What to do >>
Set down a true copy of the data, with all pictures left out.

Information supplied >>
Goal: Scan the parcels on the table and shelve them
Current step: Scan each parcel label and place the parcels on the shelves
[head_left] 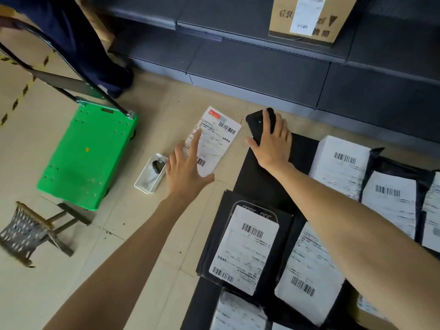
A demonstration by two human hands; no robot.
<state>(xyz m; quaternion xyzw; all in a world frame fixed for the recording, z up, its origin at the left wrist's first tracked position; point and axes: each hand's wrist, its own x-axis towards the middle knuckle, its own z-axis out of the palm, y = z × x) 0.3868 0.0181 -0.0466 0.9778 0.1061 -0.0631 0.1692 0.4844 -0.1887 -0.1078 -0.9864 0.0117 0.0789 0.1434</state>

Reply >>
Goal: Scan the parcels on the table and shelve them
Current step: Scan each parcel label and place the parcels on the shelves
[head_left] 
A demonstration by two human hands; no robot.
<state>(xyz m; quaternion xyzw; all in a world frame fixed for the recording, z up, its origin at the left wrist's first tracked position; point and axes: each hand's wrist, its own x-axis towards the middle knuckle, its own z-axis out of the palm, y = z × x) 0.3868 0.0181 -0.0466 0.9778 0.1061 -0.0631 0.1692 0.4844 -0.1887 -0.1078 -0.9864 0.0117 0.0789 0.1434</state>

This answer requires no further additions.